Find every line below that contains the word "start" and copy it out.
** Opening Information supplied block **
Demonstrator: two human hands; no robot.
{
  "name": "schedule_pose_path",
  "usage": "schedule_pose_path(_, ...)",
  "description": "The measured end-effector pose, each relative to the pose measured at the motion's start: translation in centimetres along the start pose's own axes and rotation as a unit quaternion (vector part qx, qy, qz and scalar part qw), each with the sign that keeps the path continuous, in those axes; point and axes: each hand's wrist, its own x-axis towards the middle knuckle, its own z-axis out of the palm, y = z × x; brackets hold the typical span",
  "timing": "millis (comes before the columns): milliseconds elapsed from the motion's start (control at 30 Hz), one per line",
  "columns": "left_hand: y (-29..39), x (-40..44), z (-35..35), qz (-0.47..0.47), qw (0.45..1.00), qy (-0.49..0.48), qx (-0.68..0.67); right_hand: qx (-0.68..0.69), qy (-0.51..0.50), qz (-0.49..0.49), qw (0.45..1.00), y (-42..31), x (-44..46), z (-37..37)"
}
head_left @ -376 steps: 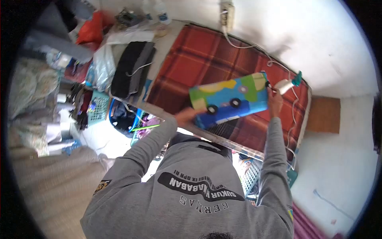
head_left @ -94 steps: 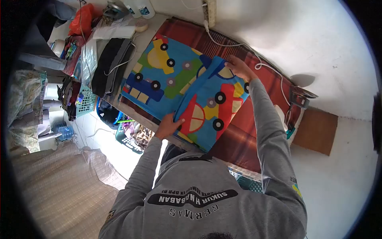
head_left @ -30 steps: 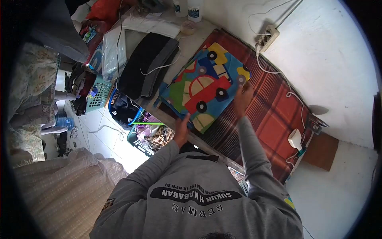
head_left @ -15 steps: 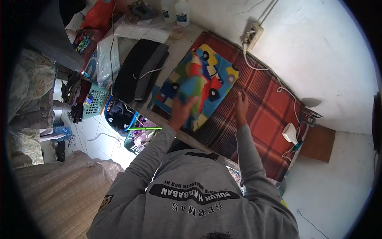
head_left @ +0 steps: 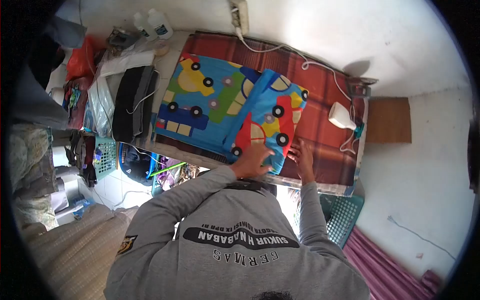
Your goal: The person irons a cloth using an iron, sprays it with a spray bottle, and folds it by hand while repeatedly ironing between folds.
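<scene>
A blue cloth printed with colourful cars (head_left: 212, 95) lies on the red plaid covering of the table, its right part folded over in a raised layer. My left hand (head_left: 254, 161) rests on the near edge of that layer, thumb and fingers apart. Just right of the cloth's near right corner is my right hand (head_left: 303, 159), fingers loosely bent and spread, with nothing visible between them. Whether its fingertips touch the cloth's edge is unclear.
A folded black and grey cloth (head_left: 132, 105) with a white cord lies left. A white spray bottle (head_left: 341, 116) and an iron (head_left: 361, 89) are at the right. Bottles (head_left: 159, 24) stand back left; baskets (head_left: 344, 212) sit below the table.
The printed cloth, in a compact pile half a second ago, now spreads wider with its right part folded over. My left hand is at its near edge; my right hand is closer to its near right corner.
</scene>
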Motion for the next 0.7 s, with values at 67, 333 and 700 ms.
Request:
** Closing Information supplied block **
- Task response
  "description": "The measured end-effector pose, each relative to the pose measured at the motion's start: translation in centimetres along the start pose's own axes and rotation as a unit quaternion (vector part qx, qy, qz and scalar part qw), each with the sign that keeps the path continuous, in those axes; point and axes: each hand's wrist, its own x-axis towards the middle knuckle, its own z-axis out of the palm, y = z × x; brackets hold the typical span",
  "timing": "millis (comes before the columns): milliseconds elapsed from the motion's start (control at 30 Hz), one per line",

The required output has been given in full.